Aldar reports net profit of AED 205.7 million in third quarter of 2012

Abu Dhabi: Aldar Properties PJSC, today announced strong financial results for the third quarter of 2012 with revenue for the period of AED 1,604.5million (Q3 2011: AED 3,132.9 million) and net profit of AED 205.7 million up 43 per cent from AED 144.0 million during the same period last year.

Revenues were driven mainly by the delivery and handover of 132 residential units, and 25 land plots at Al Raha Beach.

The Company continues to have strong on-going revenue and cash flow visibility with AED 12.0 billion cash still to be received, and AED 2.6 billion of revenue still to be recognised from land sales at Al Raha Beach, following the three main asset sale agreements signed with the Government of Abu Dhabi between 2009 and 2011.

Recurring revenues from investment properties and operating businesses were up 8% to AED 306.0 million in the third quarter (Q3 2011: AED 282.9 million) and broke through the AED 1.0 billion mark over the first nine months of the year. These were driven by increased occupancy year-on-year from the office portfolio, notably HQ, and maturing retail operations, in particular Gardens Plaza and IKEA. We are delighted to announce that outline heads of terms have been agreed through a joint venture with Etihad Airways to purchase the 17,700sqm Al Noor building at Al Raha Beach, which is to be leased on a long-term basis to Etihad Airways.

Aldar has ample working capital and liquidity to deliver on its business plan. At the end of the period, free cash balances were AED 888.2 million, in addition to available and undrawn liquidity of AED 3.2 billion through revolving credit facility agreed earlier in the year.

The Company’s on-going programme of debt reduction followed a normal schedule of repayments during the quarter with AED 63.4 million repaid. A further AED 309.4 million will be retired on schedule in Q4. Aldar’s total borrowings stood at AED 14,429.3 million compared to AED 18,295.5 million as of 31 December 2011.

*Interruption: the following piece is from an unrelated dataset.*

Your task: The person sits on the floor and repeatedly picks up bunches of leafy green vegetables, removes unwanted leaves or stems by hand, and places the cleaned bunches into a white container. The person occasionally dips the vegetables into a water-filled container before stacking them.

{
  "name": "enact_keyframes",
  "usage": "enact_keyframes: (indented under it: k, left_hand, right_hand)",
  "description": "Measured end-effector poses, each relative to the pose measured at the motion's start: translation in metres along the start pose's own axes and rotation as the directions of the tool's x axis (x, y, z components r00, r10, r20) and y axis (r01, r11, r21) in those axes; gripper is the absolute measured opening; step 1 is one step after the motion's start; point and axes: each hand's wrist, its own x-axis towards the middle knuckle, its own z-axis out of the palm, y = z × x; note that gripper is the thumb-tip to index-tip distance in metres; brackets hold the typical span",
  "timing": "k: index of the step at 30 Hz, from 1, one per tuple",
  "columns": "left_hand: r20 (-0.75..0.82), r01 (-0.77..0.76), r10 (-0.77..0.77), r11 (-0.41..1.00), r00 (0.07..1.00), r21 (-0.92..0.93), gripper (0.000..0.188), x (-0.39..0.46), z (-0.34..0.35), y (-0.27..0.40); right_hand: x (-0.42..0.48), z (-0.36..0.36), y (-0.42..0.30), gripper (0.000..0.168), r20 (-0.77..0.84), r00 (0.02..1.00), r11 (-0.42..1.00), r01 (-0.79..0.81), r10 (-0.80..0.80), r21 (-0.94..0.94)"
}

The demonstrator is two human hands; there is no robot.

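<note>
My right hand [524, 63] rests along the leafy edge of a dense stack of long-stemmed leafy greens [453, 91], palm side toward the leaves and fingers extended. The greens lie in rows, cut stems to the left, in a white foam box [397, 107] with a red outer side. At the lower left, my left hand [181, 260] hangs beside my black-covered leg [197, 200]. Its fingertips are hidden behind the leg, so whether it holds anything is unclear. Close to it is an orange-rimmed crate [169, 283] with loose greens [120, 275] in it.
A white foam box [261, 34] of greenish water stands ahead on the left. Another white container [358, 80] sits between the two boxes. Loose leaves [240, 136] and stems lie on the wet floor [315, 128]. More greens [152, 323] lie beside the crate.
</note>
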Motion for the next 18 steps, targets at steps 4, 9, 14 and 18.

As a result of the recent detailed valuation exercise relating to the potential merger with Sorouh Real Estate PJSC, the Company has updated the valuation of certain of its assets to reflect current conditions. The Company has therefore elected to write down the value of its assets by a net amount of AED 737.1 million reflecting principally impairments to its hotel assets that are partially offset by fair value gains on Yas Mall. As a further result of the valuation exercise, the Company has written back AED 431.5 million of excess accruals and recoverable costs, which had been written off in previous periods.

Ali Eid Al Mheiri, Chairman of Aldar Properties commented: “We are pleased to see Aldar’s communities are starting to thrive as more customers occupy our developments. We are proud of our contribution to Abu Dhabi’s ongoing growth and that our established delivery record continues to produce stable cash-flows and profits for our shareholders. We have moved from strength to strength – both financially and operationally – and remain well positioned to execute our business plan and confirm our position as Abu Dhabi’s premier developer.